* [DATASET ENTRIES]:
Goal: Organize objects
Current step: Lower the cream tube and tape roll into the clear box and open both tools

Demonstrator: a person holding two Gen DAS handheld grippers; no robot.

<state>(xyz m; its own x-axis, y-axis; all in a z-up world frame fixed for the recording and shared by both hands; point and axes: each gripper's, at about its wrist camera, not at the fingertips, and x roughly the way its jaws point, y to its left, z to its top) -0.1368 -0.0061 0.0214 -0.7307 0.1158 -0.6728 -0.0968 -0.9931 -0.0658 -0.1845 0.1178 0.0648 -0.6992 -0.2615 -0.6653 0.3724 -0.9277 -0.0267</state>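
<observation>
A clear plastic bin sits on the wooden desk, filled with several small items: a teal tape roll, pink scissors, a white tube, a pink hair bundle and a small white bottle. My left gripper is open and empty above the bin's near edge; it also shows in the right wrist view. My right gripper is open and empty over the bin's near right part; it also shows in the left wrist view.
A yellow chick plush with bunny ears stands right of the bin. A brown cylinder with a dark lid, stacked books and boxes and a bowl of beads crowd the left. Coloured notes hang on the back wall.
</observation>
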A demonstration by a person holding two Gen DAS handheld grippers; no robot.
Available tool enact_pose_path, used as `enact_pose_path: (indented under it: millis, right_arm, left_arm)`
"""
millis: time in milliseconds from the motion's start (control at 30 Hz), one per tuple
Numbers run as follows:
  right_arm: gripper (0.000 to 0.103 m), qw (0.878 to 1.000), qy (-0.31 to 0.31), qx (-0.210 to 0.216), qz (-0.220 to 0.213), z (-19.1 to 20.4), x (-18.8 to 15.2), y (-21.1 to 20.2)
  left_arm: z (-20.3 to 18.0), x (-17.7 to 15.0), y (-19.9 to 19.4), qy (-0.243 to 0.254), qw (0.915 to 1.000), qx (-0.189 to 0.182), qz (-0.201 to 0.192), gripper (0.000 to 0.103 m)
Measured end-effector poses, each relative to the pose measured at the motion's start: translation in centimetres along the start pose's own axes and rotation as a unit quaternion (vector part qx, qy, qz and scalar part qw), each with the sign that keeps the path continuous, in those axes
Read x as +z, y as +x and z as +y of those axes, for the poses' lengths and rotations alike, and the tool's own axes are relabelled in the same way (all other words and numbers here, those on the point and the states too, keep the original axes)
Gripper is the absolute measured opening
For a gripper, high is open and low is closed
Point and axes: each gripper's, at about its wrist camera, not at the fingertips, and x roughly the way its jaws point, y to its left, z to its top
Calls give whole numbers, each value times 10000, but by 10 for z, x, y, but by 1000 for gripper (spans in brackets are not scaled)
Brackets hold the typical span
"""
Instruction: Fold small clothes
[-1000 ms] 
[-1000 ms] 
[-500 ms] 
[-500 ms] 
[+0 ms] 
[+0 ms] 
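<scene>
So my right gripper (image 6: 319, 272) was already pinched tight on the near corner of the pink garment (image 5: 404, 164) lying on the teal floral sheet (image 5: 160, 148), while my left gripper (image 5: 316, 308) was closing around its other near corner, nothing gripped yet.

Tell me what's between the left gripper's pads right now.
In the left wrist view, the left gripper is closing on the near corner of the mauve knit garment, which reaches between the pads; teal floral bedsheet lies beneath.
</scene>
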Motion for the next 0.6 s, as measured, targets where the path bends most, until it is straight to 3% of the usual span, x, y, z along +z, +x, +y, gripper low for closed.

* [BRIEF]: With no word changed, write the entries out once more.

* [ANSWER BOX]:
Goal: Organize objects
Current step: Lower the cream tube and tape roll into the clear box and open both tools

Demonstrator: a person holding two Gen DAS handheld grippers; no robot.

<state>(xyz m; its own x-axis, y-axis; all in a z-up world frame fixed for the recording and shared by both hands; point and axes: each gripper's, at about its wrist camera, not at the fingertips, and x roughly the way its jaws point, y to its left, z to its top) -0.1368 -0.0061 0.0214 -0.7307 0.1158 -0.6728 -0.0968 -0.9931 -0.0658 -0.1845 0.1178 0.0648 -0.6992 -0.2615 -0.6653 0.3724 -0.9277 -0.0267</state>
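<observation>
A clear plastic bin sits on the wooden desk, filled with several small items: a teal tape roll, pink scissors, a white tube, a pink hair bundle and a small white bottle. My left gripper is open and empty above the bin's near edge; it also shows in the right wrist view. My right gripper is open and empty over the bin's near right part; it also shows in the left wrist view.
A yellow chick plush with bunny ears stands right of the bin. A brown cylinder with a dark lid, stacked books and boxes and a bowl of beads crowd the left. Coloured notes hang on the back wall.
</observation>
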A demonstration by a person holding two Gen DAS handheld grippers; no robot.
Available tool enact_pose_path, used as `enact_pose_path: (indented under it: millis, right_arm, left_arm)`
"""
millis: time in milliseconds from the motion's start (control at 30 Hz), one per tuple
Numbers run as follows:
  right_arm: gripper (0.000 to 0.103 m), qw (0.878 to 1.000), qy (-0.31 to 0.31), qx (-0.210 to 0.216), qz (-0.220 to 0.213), z (-19.1 to 20.4), x (-18.8 to 15.2), y (-21.1 to 20.2)
  left_arm: z (-20.3 to 18.0), x (-17.7 to 15.0), y (-19.9 to 19.4), qy (-0.243 to 0.254), qw (0.915 to 1.000), qx (-0.189 to 0.182), qz (-0.201 to 0.192), gripper (0.000 to 0.103 m)
Measured end-effector poses, each relative to the pose measured at the motion's start: translation in centimetres along the start pose's own axes and rotation as a unit quaternion (vector part qx, qy, qz and scalar part qw), each with the sign that keeps the path continuous, in those axes
Read x as +z, y as +x and z as +y of those axes, for the poses' lengths and rotations alike, and the tool's own axes are relabelled in the same way (all other words and numbers here, those on the point and the states too, keep the original axes)
Gripper is the absolute measured opening
For a gripper, high is open and low is closed
Point and axes: each gripper's, at about its wrist camera, not at the fingertips, and x roughly the way its jaws point, y to its left, z to its top
Calls give whole numbers, each value times 10000, but by 10 for z, x, y, but by 1000 for gripper (spans in brackets are not scaled)
Brackets hold the typical span
"""
Instruction: Fold small clothes
[-1000 ms] 
[-1000 ms] 
[-500 ms] 
[-500 ms] 
[+0 ms] 
[+0 ms] 
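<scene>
So my right gripper (image 6: 319, 272) was already pinched tight on the near corner of the pink garment (image 5: 404, 164) lying on the teal floral sheet (image 5: 160, 148), while my left gripper (image 5: 316, 308) was closing around its other near corner, nothing gripped yet.

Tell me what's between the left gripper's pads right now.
In the left wrist view, the left gripper is closing on the near corner of the mauve knit garment, which reaches between the pads; teal floral bedsheet lies beneath.
</scene>
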Motion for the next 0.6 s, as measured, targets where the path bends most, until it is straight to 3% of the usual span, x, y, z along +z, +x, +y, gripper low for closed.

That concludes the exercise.